Third, the resignation of Attorney General Sessions the day after the election, at Trump's request, means that the President may be in a position to shut down the special counsel's witch hunt, or to limit it. Session's ill-advised recusal, which placed the investigation into the hands Deputy Attorney General Rod Rosenstein, led to the appointment of Mueller. Rosenstein, who has been accused of working with McCabe and others to get evidence that Trump should be removed using the 25th Amendment, granted Mueller a broad mandate, including the right to investigate activity from decades prior to Trump's election. The new acting Attorney General, Whittaker, who is replacing Sessions, is now in charge of the investigation, and is on record as saying that the mandate given to Mueller by Rosenstein was too broad.
It remains to be seen what ultimate effect this will have. However, judging from the screams from pro-impeachment Democrats, such as Senator Schumer from New York, they fear that the open-ended star chamber operation of Mueller will be ended or scaled back. Given that Mueller has provided no evidence of illegal activity by Donald Trump, this should free Trump to pursue his announced intention to forge a foreign policy which prominently includes dialogue and collaboration with Russia, without fear of being slandered as a "Putin puppet." It also frees him to launch an anti-City of London/Wall Street economic policy, incorporating LaRouche's Four Laws, which would reverse the control the corrupt Wall Street swindlers have over the economy, and return the U.S. to the American System.

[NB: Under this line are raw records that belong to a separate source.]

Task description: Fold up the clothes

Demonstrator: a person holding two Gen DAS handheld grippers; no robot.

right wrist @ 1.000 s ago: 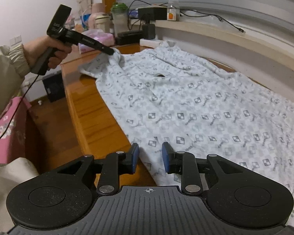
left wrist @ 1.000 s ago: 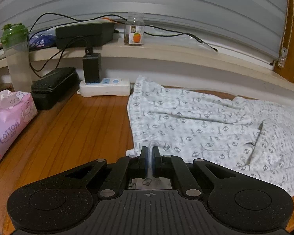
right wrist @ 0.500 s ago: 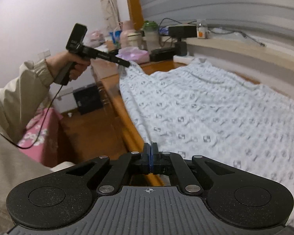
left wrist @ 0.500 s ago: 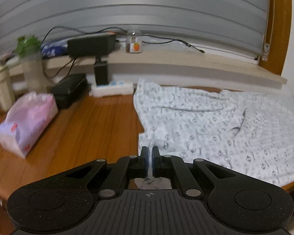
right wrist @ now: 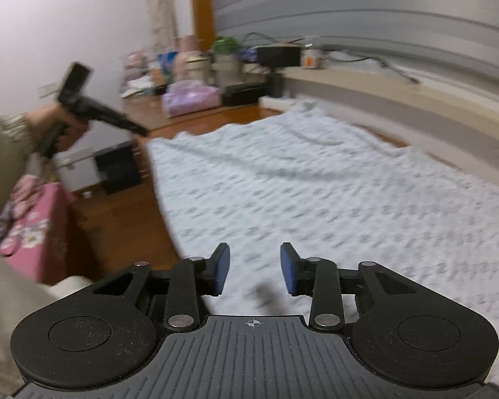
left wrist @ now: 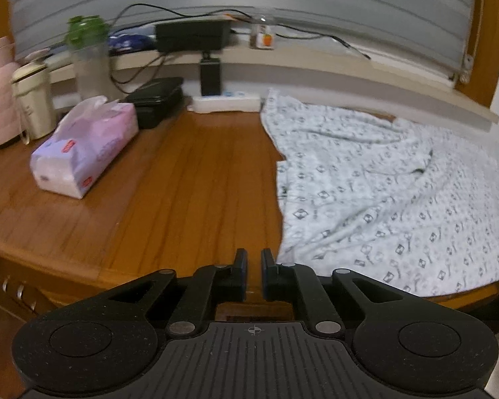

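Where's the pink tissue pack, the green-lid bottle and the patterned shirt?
tissue pack [left wrist: 83, 153], left wrist view, its front side.
bottle [left wrist: 91, 66], left wrist view, its clear body.
shirt [left wrist: 399, 206], left wrist view, its middle.

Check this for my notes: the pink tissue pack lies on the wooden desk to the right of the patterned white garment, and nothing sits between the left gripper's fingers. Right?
One slip: in the left wrist view the pink tissue pack lies to the left of the patterned white garment, not the right. It does rest on the wooden desk, and the left gripper, its jaws opening, has nothing between them.
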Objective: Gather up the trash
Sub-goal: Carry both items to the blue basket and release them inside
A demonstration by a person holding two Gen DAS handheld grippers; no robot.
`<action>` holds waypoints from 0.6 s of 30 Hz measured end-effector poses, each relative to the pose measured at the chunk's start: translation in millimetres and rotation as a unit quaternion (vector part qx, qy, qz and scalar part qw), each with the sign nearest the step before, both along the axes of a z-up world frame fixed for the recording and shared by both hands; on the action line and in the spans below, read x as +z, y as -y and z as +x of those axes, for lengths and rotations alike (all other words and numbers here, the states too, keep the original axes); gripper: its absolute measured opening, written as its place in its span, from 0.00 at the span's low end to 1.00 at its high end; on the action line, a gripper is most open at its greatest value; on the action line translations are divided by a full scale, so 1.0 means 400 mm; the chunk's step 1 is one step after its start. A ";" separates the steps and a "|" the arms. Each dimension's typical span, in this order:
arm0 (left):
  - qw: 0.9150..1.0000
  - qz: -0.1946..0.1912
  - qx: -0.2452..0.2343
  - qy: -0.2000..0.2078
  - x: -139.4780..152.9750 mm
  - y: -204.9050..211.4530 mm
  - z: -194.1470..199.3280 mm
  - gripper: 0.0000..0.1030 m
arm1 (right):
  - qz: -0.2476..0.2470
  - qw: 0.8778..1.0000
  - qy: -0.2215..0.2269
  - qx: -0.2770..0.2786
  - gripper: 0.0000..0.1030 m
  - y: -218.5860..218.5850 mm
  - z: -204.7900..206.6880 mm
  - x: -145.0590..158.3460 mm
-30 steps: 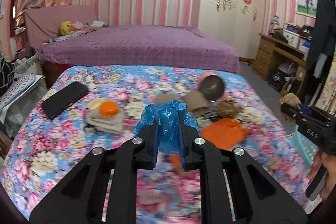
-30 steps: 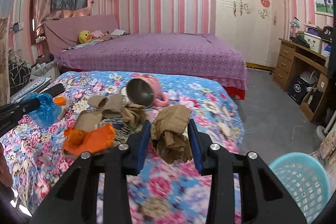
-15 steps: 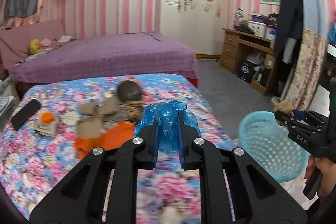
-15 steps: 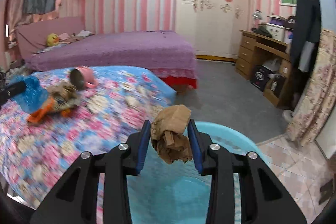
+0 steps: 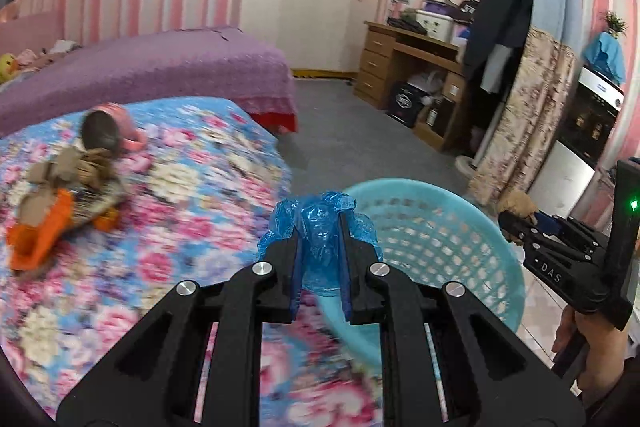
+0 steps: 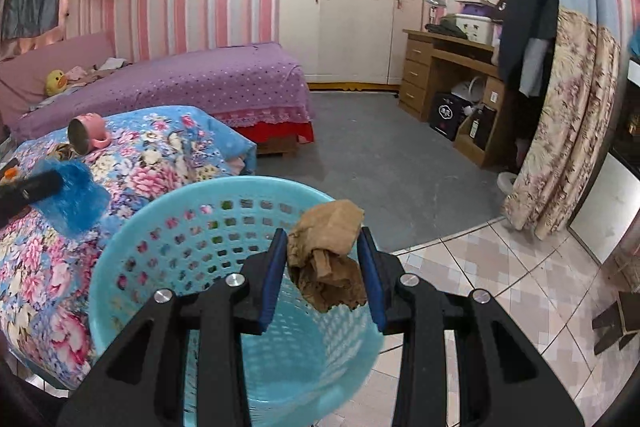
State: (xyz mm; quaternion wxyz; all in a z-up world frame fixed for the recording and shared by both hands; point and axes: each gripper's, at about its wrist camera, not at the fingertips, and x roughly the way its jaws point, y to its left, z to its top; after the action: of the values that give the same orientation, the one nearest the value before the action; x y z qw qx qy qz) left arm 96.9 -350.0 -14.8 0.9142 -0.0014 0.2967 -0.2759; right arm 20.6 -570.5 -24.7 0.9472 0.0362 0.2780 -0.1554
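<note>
The floral bedspread beside me is only partly cleared: a heap of brown paper scraps with an orange wrapper lies on it next to a tipped pink mug, so I judge the job roughly midway, with two pieces in hand and that heap left to fetch. The light blue plastic basket stands on the floor just beside the bed's edge, and what I can see of its inside looks empty, though my own fingers hide part of the bottom. My right gripper hangs over the basket's open mouth, angled downward, its fingers part-way apart and pressed on a crumpled brown paper wad; I judge this piece is ready to drop. My left gripper also tilts downward, but sits above the bed's edge with only the near rim of the basket under its tips; its fingers are nearly together, pinching a scrunched blue plastic bag that bulges out on both sides. In the left view my right hand shows low at the side, wrapped round the handle of the other tool.
</note>
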 end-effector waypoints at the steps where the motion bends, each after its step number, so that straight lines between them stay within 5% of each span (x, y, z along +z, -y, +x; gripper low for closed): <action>1: 1.000 -0.003 -0.008 -0.004 -0.006 0.017 0.002 0.13 | 0.002 1.000 0.001 -0.003 0.35 0.008 -0.002 -0.001; 10: 0.999 0.003 -0.033 -0.026 -0.041 0.124 0.030 0.16 | 0.025 0.999 0.017 -0.020 0.35 0.045 -0.009 -0.006; 12: 0.999 0.013 -0.028 -0.019 -0.048 0.131 0.033 0.42 | 0.028 0.999 0.017 -0.022 0.35 0.046 -0.007 -0.010; 14: 1.000 0.017 -0.013 -0.014 -0.050 0.125 0.039 0.57 | 0.030 0.999 0.017 -0.024 0.35 0.046 -0.002 -0.016; 18: 1.000 0.016 0.006 -0.017 -0.044 0.093 0.057 0.75 | 0.031 0.999 0.017 -0.024 0.35 0.044 0.000 -0.020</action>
State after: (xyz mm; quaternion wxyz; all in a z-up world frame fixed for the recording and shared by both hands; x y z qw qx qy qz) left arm 119.9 -387.1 -32.5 0.9105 0.0073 0.3166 -0.2658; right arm 20.7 -588.2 -32.8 0.9462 0.0744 0.2657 -0.1689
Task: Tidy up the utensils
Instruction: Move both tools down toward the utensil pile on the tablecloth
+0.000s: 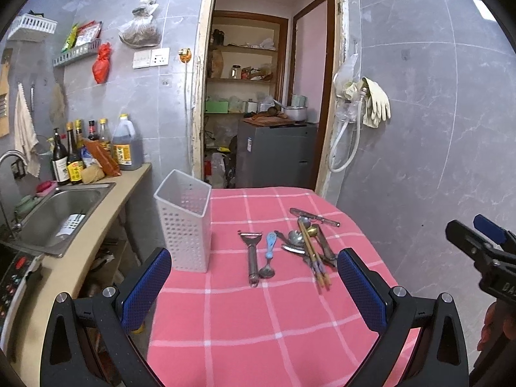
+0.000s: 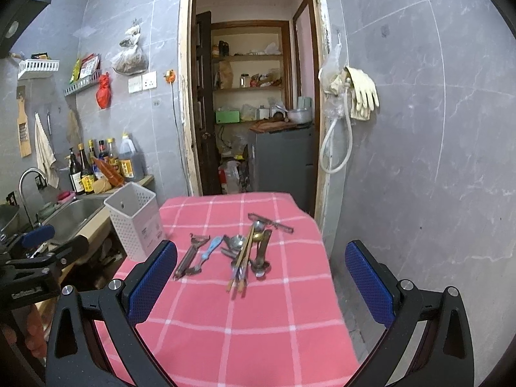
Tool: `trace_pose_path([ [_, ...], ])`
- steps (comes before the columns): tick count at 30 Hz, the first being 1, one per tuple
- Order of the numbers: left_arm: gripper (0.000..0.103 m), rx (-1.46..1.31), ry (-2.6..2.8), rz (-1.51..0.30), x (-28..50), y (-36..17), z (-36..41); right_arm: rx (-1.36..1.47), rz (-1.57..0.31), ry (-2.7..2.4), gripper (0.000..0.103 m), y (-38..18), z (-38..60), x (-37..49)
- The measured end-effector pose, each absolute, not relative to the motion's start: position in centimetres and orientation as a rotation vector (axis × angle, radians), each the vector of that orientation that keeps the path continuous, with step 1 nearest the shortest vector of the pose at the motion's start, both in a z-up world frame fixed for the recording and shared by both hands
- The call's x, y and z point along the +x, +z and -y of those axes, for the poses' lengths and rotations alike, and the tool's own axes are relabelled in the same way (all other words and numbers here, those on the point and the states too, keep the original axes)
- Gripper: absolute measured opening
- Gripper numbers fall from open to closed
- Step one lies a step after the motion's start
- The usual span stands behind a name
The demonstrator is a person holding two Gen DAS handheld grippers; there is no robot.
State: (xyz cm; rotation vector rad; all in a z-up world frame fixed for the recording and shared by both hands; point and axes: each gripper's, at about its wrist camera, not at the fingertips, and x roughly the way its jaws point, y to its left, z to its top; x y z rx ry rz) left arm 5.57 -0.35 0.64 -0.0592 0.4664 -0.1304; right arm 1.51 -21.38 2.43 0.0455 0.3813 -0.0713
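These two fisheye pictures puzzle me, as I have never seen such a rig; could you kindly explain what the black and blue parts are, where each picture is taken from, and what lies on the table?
There is no robot here. A person holds a hand tool in each hand, each with two fingers padded in blue, and a small camera on each tool looks forward along those fingers.

One picture comes from the left gripper, the other from the right gripper. Each also catches the other tool at its edge.

Both grippers are open and hold nothing.

On the pink checked tablecloth stand a white perforated holder, which looks empty, and loose utensils: a peeler, a blue-handled spoon, and a pile of spoons with chopsticks across it. A knife-like piece lies behind.

The job is to sort these, presumably into the holder.
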Motion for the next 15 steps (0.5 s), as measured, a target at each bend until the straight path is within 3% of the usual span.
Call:
trace_pose_path([
  [15,0.103,-0.048,-0.071,-0.448,16.0,-0.7,5.0,0.032,-0.369,0.071,0.102,1.5,25.3,12.9],
])
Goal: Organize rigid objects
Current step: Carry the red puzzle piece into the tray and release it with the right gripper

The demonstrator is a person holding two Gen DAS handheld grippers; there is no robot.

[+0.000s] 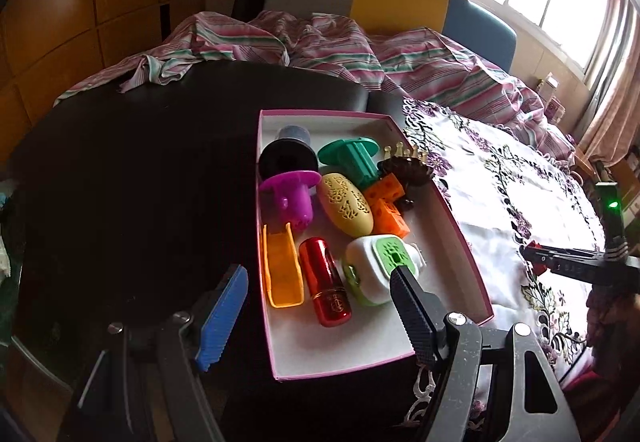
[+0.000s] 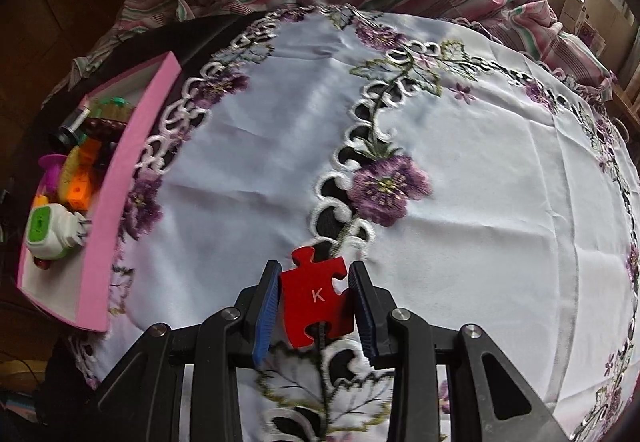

And what of the Democrats? Will they accept Trump's offer, drop the super-partisan attacks which have polarized the nation, and join with him? Will they cooperate with him to support peaceful arms control negotiations and counter-terror operations with Russia, fair trade deals with China, and join with much of the rest of the world in the ambitious Chinese-directed Belt-and-Road Initiative? Will they look for areas to cooperate with Trump to pursue economic policies, such as Lyndon LaRouche's Four Basic Laws, which include Glass Steagall bank separation, a national credit policy to fund development of new platforms of infrastructure, and investment in research in the frontiers of science, to act for the benefit of the "forgotten men and women", as Trump called for, in borrowing the phrase from Franklin Roosevelt?
Or will they use divisive "identity politics" to further polarize the nation, and pursue impeachment, putting the nation on a course for war with Russia and China?
Trump's success in the midterm election holds the promise for a better future. How the Democrats respond is now an existential question for the American people.